With a Z-score of -1.012, the institution demonstrates a prudent and low-risk profile, managing its authorship practices with greater rigor than the national standard (Z-score: -0.684). This low incidence of hyper-authorship indicates that the University is effectively distinguishing between necessary large-scale collaboration and questionable practices like author list inflation. The data suggests a commitment to transparency and individual accountability in authorship, avoiding the dilution of responsibility that can occur with 'honorary' or political attributions.
The institution's Z-score of 0.674 reveals a medium-level risk, representing a moderate deviation from the low-risk national benchmark (Z-score: -0.159). This suggests the University is more sensitive than its national peers to a dependency on external collaboration for impact. A wide positive gap, where overall impact is high but the impact of institution-led research is low, signals a potential sustainability risk. This finding invites strategic reflection on whether the institution's prestige is derived from its own structural capacity or from a strategic positioning in collaborations where it does not exercise primary intellectual leadership, highlighting a need to foster more homegrown, high-impact research.
The institution shows a low-risk Z-score of -0.587, but this represents a slight divergence from the national context, which is almost entirely free of this risk signal (Z-score: -1.115). While the risk is not high, the appearance of this signal where it is otherwise absent nationally warrants review. Extreme individual publication volumes can challenge the limits of meaningful intellectual contribution. This indicator, though minor, alerts to a potential imbalance between quantity and quality, and could point to nascent risks such as coercive authorship or authorship assignment without real participation—dynamics that prioritize metrics over the integrity of the scientific record.

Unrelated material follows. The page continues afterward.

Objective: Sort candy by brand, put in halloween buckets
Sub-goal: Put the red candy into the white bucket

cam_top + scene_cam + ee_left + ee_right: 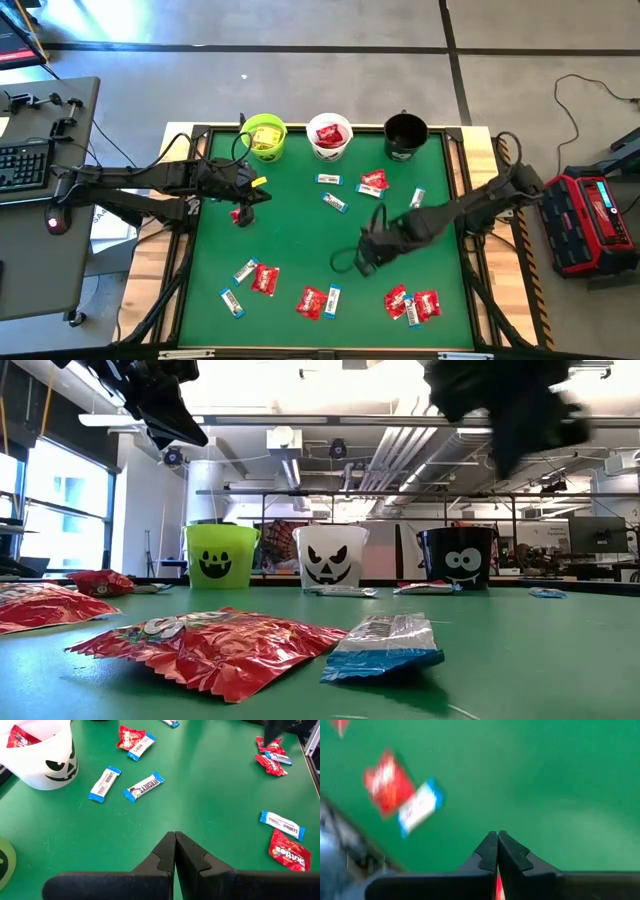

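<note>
Currently, item one: the right gripper (497,834), placed right of centre in the high view, is closed tight. A red sliver shows between its fingers, which is judged to be a pinched red packet (498,887).

Item two: the left gripper (175,834), placed left of centre in the high view below the lime green bucket (265,137), is closed with nothing seen between its fingers. A yellow packet (260,182) is seen just beside it; whether the two touch cannot be told.

Step in hand, as judged: the red packet is to be carried to the white bucket (329,137) at upper centre, where red packets are already seen. The piece is best lifted clear of the rim, centred over the mouth, then released. The pinch is best kept on the flat of the wrapper, since crinkled foil is likely to slip.

Materials:
- The buckets are small round plastic pails with dark jack-o'-lantern faces; the third is a black bucket (405,135), whose contents cannot be made out.
- The loose red packets (265,280) are glossy, creased pouches.
- The blue-and-white bars (334,202) are narrow and flat, with crimped ends.
- Both kinds are scattered along the lower edge and near the buckets.
- The table (290,240) is covered in matte green felt.
</note>
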Controlling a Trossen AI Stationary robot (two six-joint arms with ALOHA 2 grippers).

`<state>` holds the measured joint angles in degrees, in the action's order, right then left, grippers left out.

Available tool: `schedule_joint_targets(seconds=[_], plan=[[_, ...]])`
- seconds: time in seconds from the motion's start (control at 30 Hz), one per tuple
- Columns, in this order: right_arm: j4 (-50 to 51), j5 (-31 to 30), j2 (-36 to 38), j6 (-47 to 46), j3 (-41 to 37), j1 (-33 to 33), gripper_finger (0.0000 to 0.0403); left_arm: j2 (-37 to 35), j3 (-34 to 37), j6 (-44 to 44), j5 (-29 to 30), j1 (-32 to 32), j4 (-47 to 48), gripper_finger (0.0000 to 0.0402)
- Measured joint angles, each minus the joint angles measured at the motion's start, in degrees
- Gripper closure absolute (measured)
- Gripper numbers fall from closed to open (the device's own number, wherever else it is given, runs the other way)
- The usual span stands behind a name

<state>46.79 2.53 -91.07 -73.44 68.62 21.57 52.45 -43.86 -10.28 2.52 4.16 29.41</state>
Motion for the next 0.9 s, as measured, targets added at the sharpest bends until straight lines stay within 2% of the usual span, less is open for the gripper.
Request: schedule_joint_targets(seconds=[0.17, 0.37, 0.5, 0.63, 0.9], plan=[[-5.49, 9.07, 0.00, -0.08, -4.75, 4.41, 0.0374, 0.02, 0.00, -0.02, -0.67, 0.00, 0.04, 0.0402], [-6.13, 13.16, 0.00, 6.68, -9.63, 5.13, 0.0283, 0.02, -0.02, -0.05, -0.86, 0.00, 0.50, 0.0402], [-11.35, 16.44, 0.00, 13.00, -13.51, 5.11, 0.0238, 0.02, -0.02, -0.16, -0.87, 0.00, 0.98, 0.0402], [-16.93, 19.48, 0.00, 15.68, -17.32, 5.10, 0.0225, 0.02, -0.02, -0.36, -0.89, 0.00, 1.31, 0.0402], [-15.32, 20.17, 0.00, 22.91, -19.04, 5.58, 0.0225, 0.02, -0.01, -1.71, -0.90, 0.00, 1.31, 0.0401]])
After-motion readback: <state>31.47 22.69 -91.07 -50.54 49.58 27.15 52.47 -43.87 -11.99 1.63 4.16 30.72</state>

With a Z-score of -0.268, the institution demonstrates a very low-risk profile, effectively isolating itself from the medium-level risk dynamics observed across the country (Z-score: 0.154). This is a sign of strong governance, as the University avoids the conflicts of interest inherent in relying on in-house journals where it would act as both judge and party. By favoring external publication channels, the institution ensures its research undergoes independent peer review, which enhances its global visibility and confirms its commitment to competitive validation over potentially inflating publication counts through internal 'fast tracks'.
The institution's Z-score of -0.014 indicates a low and well-managed risk level, functioning as an effective filter against the critically high rate of redundant publication seen at the national level (Z-score: 2.716). This strong performance suggests the University's research culture prioritizes substance over volume. A low incidence of massive bibliographic overlap between publications signals a rejection of 'salami slicing'—the practice of fragmenting a single study into minimal units to inflate productivity. This commitment to publishing coherent, significant work upholds the integrity of scientific evidence and avoids overburdening the peer review system.